Banerjee also discusses the role of the carefully cultivated political image of Patnaik which all politicians could learn from. Patnaik is polite, does not have a coterie and importantly does not give away a word more than what he intends to. There are no wry jokes, no personal attacks on others, no hanging around in controversial company, no unmeasured words or interviews, no personal life, that any political opponent or constituent could throw muck at. He is detached to a fault and hence no one or nothing has any hold on him. Add to this, the initial aggression with which he developed his anti-corruption image. The image has stuck and though in his fourth term, his government is mired in corruption charges, he is personally immune to it all. The good guy surrounded by dubious people.
Banerjee ends the book with a discussion on the legacy of Patnaik. It is true that his biggest success has been lifting Odisha from the years of despondency brought in by the Congress government. But, the once spotless Chief Minister now has increasingly turned silent on corruption charges on his government.
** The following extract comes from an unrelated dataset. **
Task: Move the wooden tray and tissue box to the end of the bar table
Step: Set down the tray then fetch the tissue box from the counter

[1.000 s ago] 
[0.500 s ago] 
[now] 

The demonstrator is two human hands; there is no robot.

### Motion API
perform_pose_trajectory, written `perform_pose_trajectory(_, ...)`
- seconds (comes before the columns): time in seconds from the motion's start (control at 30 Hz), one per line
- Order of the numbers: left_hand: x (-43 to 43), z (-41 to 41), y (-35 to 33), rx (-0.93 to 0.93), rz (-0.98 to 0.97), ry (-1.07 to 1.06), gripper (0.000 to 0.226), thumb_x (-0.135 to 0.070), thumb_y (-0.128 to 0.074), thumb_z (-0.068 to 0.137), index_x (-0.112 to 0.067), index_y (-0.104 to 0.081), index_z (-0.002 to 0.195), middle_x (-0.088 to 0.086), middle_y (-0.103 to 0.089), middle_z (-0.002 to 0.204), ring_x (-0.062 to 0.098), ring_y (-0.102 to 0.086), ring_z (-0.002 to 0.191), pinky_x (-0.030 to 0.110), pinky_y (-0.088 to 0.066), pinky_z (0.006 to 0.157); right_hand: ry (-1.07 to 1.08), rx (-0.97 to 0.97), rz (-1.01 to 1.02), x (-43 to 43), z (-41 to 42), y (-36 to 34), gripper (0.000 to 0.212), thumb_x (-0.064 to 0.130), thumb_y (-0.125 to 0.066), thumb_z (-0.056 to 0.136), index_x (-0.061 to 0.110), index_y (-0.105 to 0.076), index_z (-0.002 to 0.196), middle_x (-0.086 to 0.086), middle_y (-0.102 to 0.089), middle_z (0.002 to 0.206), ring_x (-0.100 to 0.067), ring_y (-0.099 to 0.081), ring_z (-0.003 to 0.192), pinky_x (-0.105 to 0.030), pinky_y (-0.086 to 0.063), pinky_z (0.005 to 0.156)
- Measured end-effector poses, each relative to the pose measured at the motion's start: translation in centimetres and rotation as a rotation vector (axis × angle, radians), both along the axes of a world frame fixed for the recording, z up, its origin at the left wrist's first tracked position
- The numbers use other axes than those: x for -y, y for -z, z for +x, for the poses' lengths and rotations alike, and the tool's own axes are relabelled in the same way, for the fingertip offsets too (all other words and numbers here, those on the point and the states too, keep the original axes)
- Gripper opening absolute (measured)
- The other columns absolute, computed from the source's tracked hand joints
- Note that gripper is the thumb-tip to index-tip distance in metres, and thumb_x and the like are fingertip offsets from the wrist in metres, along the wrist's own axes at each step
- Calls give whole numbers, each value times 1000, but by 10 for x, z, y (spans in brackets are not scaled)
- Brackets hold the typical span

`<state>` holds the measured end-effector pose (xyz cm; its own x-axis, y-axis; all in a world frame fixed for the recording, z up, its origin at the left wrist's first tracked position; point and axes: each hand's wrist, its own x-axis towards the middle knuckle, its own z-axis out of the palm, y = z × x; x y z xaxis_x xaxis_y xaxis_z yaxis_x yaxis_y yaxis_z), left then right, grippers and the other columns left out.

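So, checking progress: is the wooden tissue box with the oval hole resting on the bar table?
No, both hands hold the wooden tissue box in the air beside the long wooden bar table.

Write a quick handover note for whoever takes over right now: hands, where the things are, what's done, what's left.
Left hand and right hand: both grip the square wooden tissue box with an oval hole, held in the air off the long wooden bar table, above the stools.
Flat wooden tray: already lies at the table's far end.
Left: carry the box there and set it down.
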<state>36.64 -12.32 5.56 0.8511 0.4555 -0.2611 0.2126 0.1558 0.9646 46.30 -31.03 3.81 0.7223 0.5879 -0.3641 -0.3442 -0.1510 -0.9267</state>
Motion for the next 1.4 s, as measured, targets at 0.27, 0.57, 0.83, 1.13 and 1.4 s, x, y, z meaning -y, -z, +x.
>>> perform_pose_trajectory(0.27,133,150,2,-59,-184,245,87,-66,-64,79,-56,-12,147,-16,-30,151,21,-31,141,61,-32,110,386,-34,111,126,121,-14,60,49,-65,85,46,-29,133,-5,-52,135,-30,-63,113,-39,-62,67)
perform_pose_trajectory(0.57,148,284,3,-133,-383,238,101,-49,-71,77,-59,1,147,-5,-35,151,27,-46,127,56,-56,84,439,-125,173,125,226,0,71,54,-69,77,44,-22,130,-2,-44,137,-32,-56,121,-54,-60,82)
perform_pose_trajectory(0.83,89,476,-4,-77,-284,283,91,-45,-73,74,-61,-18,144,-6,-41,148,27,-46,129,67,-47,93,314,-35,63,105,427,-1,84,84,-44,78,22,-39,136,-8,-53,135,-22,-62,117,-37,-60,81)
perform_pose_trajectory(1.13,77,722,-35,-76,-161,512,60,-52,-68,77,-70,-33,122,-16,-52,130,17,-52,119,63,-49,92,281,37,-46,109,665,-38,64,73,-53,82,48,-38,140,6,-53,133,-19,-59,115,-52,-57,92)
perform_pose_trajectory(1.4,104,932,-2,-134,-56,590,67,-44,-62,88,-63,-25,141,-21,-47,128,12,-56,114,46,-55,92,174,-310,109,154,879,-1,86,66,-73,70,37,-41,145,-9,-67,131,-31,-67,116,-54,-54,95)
Odisha continues to languish at the bottom of the table on many critical development indicators because other states have moved ahead relatively fast. Odisha is stable but not yet economically secure. But, perhaps everyone knows this and despite everyone knowing it, Patnaik continues to move from strength to strength. It is this strength that Banerjee has been able to discuss in an objective manner and that is why this is an excellent look into the life of one of the most complex political leaders.
In Odisha, Naveen Patnaik is often referred to as Chhamu, which translates to king. There is no other word that better defines him. Undisputed, unforgiving and all things unilateral. Banerjee presents a wonderful documentation of the journey of Patnaik from being a Delhi socialite to Odisha’s Chhamu.